Aspirin-related ear problems are more likely to develop in those who take large doses or who have taken them for many years. Symptoms can be constant or they may come and go. People who suffer from permanent tinnitus may also experience anxiety because symptoms can diminish their quality of life and prevent them from concentrating.
Symptoms of tinnitus include ringing, buzzing, humming, clicking, or even swooshing sounds in one or both of your ears. You may also experience varying degrees of hearing loss or muffled hearing. A specific type of tinnitus known as pulsatile tinnitus can sound like a heartbeat or pulse inside your ears. Pulsatile tinnitus may be associated with circulation problems, however, the other types of tinnitus are often related to less serious causes.
Diagnosing Ringing In The Ears
Your healthcare provider will examine your ears with an otoscope to evaluate your eardrum for inflammation, redness, or fluid buildup. These signs may be indicative of an infection that can cause ringing in the ears.
Your provider will also administer a hearing test to evaluate your hearing acuity because tinnitus can often be related to hearing loss. It is important to note that your audiologist may recommend more than one hearing test because tinnitus and hearing loss can be temporary.

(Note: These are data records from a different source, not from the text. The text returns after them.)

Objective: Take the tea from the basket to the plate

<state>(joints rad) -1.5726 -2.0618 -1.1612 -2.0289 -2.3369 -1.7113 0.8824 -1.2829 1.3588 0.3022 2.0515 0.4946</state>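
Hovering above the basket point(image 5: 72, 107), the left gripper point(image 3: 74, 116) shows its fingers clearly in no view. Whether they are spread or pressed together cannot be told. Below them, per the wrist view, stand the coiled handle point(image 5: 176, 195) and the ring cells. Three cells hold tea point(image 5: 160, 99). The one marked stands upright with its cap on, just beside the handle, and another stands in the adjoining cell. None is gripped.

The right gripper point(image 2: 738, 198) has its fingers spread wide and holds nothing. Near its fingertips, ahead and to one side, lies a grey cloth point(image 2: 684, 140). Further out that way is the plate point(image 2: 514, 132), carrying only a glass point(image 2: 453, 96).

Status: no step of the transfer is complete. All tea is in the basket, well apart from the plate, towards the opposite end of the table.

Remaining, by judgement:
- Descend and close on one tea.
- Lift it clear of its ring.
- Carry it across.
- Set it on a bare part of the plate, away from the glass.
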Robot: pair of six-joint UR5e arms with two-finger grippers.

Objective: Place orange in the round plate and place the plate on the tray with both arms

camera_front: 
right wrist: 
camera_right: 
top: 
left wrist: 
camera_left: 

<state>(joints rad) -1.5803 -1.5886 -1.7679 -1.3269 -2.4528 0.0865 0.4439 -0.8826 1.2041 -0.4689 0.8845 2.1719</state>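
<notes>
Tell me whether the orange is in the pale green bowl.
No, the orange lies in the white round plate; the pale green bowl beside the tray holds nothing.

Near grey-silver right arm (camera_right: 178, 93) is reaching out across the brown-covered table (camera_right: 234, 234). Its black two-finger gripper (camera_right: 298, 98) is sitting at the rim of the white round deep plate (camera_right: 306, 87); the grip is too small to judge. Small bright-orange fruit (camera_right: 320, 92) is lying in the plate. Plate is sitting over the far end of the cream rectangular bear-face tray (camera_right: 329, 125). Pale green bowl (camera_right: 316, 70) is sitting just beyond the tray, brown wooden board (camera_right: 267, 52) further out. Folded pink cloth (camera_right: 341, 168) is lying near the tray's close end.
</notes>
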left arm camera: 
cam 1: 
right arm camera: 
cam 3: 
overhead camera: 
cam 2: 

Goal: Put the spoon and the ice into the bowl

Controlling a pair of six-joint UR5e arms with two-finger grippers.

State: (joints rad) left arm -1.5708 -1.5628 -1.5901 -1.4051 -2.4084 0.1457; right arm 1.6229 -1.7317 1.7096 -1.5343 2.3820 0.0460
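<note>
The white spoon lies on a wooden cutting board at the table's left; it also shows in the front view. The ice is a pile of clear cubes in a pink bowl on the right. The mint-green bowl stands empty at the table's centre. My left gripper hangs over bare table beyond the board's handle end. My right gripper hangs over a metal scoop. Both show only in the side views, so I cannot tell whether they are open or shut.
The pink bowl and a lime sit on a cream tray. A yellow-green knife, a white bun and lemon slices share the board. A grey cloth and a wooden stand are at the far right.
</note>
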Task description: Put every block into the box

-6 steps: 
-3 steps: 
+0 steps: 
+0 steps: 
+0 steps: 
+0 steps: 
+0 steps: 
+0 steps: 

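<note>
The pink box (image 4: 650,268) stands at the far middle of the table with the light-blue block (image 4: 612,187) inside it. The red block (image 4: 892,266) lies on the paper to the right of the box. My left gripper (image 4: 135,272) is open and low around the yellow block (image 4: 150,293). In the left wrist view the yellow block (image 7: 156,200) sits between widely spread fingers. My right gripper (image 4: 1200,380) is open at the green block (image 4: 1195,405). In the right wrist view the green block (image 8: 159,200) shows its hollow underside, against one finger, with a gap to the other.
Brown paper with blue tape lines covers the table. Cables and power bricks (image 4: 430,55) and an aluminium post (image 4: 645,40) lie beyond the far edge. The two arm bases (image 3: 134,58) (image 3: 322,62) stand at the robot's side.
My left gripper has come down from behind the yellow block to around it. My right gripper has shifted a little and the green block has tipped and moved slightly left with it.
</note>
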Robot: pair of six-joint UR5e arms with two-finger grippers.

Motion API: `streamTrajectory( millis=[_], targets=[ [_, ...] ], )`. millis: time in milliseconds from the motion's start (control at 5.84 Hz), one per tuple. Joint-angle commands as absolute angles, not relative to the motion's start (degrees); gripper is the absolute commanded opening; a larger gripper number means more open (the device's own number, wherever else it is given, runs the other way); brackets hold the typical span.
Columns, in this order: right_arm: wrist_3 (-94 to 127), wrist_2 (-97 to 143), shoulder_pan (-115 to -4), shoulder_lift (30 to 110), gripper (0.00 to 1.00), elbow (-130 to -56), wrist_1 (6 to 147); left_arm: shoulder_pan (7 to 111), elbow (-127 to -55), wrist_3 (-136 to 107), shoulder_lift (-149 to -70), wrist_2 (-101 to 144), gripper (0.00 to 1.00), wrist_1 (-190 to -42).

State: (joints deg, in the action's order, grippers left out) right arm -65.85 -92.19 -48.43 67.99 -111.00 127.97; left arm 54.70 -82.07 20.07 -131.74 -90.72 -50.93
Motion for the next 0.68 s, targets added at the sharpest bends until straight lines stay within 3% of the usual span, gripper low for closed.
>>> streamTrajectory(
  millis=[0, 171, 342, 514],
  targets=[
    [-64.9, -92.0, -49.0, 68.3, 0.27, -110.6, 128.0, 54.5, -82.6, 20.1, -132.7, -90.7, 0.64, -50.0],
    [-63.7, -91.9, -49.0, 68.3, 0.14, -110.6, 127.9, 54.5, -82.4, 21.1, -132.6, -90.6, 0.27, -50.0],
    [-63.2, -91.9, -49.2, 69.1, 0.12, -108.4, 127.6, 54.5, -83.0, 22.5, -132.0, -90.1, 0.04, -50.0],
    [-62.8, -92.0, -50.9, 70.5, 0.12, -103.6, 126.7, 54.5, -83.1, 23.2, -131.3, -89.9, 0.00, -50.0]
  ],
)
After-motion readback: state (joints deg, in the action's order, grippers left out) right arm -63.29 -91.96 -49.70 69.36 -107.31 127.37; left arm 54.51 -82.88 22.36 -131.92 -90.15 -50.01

If you enjoy loud concerts on a frequent basis or if you are getting over an ear infection, your symptoms may only last for a short period of time. Because of this, a couple of hearing tests spaced a couple of months apart may be needed.
Your initial hearing test may reveal certain deficits such as the inability to hear tones at certain decibel levels, however, your hearing may revert back to normal by the time your subsequent test is administered.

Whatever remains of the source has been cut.